◆ Data under study:

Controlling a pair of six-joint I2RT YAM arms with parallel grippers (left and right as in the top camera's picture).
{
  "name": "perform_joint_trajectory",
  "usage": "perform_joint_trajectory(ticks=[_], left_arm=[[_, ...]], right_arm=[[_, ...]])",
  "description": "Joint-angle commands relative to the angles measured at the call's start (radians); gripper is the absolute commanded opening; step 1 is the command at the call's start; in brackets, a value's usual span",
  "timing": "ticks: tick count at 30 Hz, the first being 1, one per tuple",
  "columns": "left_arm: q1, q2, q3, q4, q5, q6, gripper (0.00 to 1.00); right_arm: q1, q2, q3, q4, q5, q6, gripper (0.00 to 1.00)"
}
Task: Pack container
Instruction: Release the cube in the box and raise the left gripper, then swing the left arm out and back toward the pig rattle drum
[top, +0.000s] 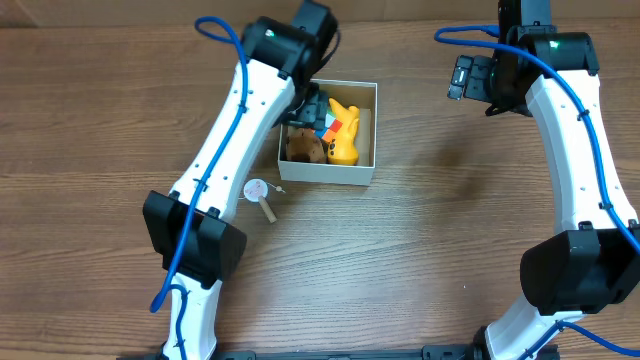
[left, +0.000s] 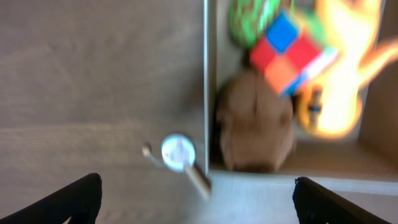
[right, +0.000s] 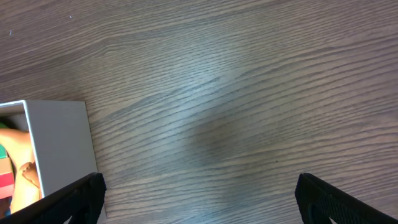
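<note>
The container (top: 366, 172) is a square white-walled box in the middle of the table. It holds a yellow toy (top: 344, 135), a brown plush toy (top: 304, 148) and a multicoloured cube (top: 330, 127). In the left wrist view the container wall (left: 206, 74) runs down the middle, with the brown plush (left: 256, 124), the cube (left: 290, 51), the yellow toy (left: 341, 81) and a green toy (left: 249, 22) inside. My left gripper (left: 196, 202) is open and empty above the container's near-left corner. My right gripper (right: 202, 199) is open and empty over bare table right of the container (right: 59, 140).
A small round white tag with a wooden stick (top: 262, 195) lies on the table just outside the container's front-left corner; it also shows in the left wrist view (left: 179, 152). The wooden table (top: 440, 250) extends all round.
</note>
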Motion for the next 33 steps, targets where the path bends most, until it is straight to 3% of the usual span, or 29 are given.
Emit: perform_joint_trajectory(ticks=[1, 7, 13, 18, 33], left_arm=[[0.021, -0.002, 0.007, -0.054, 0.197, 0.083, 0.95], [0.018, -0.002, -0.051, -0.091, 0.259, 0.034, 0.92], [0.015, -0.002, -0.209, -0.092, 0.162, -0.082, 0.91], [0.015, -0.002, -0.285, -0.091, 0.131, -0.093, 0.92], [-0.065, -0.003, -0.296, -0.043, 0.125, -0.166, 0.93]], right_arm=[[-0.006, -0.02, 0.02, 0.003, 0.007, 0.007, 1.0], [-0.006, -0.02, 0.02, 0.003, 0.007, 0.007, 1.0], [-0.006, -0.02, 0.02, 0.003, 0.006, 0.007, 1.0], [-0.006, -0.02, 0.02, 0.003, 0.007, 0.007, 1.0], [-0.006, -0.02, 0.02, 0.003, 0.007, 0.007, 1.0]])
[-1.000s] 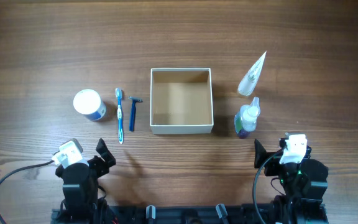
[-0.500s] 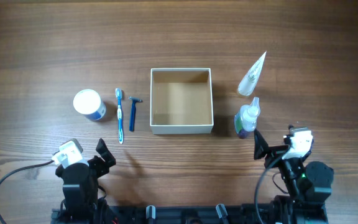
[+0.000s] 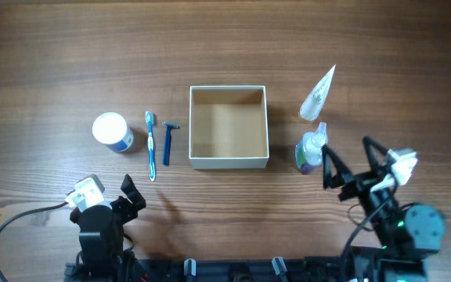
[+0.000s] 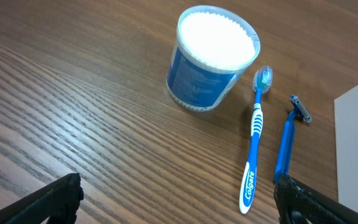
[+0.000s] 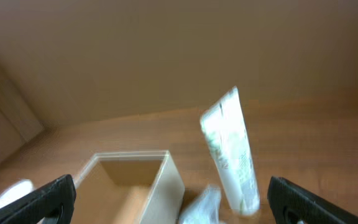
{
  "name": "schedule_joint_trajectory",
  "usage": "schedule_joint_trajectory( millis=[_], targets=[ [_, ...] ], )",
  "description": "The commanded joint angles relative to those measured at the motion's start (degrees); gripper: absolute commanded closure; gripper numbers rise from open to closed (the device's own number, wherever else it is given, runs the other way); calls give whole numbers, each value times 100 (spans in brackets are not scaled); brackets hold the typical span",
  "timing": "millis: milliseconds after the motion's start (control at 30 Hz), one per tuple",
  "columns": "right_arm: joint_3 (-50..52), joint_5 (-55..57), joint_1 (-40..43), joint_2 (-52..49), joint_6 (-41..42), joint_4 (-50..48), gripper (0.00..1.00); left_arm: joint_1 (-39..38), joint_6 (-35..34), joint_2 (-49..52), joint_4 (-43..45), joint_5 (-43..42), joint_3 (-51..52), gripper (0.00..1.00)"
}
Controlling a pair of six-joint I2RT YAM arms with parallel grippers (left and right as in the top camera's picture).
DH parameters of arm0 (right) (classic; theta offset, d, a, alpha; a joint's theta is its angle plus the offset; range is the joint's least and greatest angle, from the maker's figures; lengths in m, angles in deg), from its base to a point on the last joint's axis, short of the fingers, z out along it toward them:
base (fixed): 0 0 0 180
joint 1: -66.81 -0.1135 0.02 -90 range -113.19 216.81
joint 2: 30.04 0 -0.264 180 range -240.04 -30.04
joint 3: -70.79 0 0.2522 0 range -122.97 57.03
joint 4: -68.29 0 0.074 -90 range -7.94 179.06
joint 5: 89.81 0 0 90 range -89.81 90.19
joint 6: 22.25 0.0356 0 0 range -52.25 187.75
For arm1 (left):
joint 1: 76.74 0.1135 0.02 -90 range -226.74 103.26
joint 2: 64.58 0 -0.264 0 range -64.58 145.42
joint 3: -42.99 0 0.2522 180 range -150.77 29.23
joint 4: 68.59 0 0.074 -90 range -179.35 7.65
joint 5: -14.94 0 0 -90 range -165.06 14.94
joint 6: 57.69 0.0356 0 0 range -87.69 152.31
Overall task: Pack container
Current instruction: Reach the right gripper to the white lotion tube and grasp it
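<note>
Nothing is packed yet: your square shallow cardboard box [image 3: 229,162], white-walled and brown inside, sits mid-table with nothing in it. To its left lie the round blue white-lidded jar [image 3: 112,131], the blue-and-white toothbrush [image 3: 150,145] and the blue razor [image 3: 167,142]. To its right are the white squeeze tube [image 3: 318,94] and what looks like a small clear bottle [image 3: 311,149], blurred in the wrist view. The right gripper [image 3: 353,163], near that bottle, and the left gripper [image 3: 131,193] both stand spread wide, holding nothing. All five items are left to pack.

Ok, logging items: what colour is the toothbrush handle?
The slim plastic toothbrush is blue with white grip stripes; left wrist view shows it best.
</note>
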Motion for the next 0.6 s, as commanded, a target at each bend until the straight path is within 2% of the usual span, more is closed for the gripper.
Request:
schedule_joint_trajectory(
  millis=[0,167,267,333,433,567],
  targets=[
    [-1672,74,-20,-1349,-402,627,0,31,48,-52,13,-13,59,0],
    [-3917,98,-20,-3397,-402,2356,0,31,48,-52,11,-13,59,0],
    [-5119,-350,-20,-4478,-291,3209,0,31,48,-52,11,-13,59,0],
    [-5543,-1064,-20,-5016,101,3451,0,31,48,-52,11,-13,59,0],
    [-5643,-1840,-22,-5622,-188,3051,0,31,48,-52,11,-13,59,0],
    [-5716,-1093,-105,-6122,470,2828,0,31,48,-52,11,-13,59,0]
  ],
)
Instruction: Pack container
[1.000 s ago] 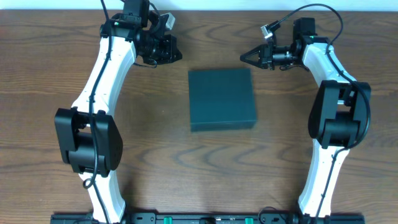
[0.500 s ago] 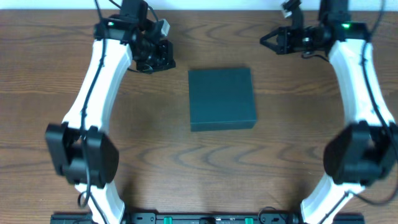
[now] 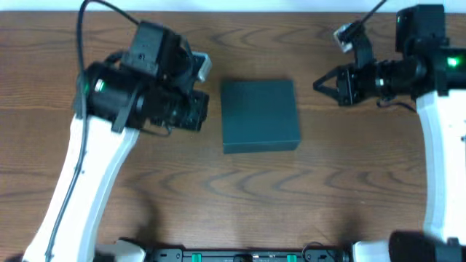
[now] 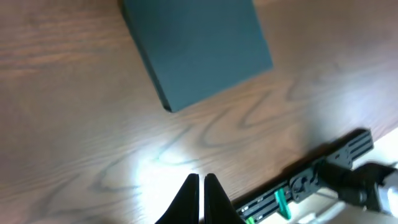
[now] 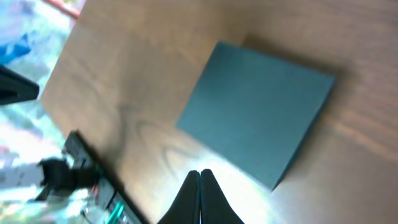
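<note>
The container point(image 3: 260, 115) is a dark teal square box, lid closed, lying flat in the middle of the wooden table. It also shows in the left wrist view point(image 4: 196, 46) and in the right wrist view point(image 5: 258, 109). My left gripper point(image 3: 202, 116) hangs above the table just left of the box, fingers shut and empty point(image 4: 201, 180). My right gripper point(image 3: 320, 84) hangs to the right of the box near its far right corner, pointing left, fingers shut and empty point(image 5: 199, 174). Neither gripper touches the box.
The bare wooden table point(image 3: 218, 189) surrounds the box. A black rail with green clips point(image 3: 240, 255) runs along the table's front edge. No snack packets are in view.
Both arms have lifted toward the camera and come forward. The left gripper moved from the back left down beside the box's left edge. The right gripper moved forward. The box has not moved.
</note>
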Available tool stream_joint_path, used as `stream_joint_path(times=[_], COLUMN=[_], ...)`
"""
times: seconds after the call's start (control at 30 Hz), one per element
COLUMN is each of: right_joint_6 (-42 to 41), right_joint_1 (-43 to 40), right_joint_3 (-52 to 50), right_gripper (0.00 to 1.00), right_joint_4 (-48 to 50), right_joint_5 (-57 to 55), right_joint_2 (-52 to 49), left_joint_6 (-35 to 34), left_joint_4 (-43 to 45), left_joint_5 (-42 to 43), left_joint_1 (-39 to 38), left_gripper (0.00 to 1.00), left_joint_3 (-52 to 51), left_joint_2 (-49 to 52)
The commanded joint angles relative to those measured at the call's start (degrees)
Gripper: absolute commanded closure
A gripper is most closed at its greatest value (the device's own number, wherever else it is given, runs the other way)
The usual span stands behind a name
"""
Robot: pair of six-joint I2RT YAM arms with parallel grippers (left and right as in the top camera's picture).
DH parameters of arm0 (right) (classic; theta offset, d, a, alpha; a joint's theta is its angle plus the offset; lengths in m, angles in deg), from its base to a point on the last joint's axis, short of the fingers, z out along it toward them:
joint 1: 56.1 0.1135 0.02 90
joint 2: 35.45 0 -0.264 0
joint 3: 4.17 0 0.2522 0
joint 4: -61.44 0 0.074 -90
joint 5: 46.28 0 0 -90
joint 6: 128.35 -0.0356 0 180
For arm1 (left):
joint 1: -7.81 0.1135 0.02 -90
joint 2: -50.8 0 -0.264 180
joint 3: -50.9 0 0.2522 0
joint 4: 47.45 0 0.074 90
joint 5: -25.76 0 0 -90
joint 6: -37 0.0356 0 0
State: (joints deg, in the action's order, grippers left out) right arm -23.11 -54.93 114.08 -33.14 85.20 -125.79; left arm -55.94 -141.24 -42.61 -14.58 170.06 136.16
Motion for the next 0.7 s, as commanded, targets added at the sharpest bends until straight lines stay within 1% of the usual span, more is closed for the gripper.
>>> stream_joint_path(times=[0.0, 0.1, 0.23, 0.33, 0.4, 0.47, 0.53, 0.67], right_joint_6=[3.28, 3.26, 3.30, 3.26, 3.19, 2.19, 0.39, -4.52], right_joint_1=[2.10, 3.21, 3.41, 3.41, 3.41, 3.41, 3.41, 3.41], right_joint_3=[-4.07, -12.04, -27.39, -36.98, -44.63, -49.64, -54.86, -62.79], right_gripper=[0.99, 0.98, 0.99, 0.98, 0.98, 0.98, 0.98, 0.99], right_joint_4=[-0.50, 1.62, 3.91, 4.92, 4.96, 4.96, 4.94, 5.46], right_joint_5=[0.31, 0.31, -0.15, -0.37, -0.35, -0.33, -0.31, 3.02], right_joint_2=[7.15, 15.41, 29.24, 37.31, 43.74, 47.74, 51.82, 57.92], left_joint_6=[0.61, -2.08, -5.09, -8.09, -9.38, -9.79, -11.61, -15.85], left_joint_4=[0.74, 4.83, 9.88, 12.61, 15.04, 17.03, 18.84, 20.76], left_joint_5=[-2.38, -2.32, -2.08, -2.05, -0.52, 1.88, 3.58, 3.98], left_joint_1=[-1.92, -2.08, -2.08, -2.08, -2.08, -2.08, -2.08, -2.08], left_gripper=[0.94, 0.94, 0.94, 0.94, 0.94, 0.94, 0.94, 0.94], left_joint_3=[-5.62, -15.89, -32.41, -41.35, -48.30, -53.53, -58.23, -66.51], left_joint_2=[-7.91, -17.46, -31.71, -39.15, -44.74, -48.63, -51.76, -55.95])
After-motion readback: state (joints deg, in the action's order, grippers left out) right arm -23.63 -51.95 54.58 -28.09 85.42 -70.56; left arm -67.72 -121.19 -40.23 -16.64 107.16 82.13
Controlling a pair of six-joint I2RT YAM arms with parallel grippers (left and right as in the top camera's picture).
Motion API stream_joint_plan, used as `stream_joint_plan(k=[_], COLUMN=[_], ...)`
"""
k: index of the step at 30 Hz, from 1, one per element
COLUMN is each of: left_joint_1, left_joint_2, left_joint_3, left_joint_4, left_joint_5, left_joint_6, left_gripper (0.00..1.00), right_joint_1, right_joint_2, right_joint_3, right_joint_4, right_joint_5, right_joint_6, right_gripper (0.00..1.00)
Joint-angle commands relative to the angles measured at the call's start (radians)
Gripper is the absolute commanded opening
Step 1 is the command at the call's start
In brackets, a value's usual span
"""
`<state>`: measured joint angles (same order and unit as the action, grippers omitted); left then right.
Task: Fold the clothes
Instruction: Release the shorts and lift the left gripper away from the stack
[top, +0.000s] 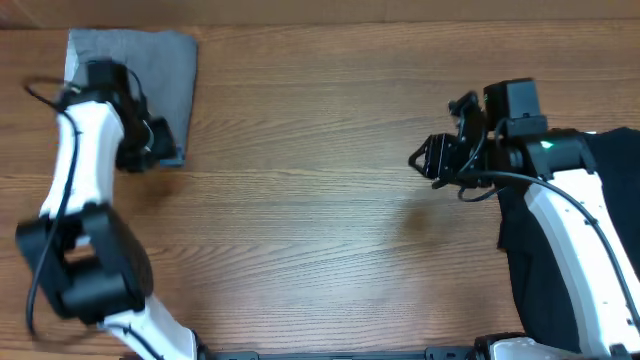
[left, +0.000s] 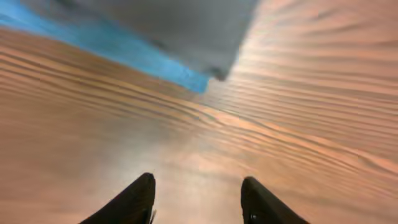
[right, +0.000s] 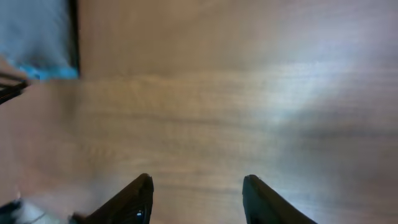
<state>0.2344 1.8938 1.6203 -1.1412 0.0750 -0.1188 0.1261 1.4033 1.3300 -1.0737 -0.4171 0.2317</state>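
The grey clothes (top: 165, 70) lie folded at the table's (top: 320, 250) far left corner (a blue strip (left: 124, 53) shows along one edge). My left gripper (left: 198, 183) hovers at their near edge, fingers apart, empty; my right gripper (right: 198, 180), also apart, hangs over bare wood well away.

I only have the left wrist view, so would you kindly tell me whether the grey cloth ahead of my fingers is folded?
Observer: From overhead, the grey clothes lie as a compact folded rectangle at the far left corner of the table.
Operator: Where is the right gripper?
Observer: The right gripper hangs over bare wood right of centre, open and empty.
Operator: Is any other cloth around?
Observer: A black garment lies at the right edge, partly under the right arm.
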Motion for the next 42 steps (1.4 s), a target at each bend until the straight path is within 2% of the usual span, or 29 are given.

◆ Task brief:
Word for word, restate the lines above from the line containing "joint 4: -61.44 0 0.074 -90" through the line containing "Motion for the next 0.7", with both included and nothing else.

◆ Output for this task:
joint 4: -61.44 0 0.074 -90
joint 5: 46.28 0 0 -90
joint 6: 128.35 -0.0356 0 180
For arm1 (left):
joint 1: -7.81 0.1135 0.02 -90
joint 2: -50.8 0 -0.264 180
joint 3: -50.9 0 0.2522 0
joint 4: 47.45 0 0.074 90
joint 5: -25.76 0 0 -90
joint 6: -37 0.0356 0 0
State: (joints deg, in the action's order, grippers left out) right arm -23.11 -54.93 114.08 -33.14 85.20 -125.79; left arm -55.94 -141.24 -42.61 -14.58 170.06 136.16
Motion for the next 0.7 s, as commanded, targets added at the sharpest bends until straight lines stay within 1% of the usual span, more is closed for the gripper.

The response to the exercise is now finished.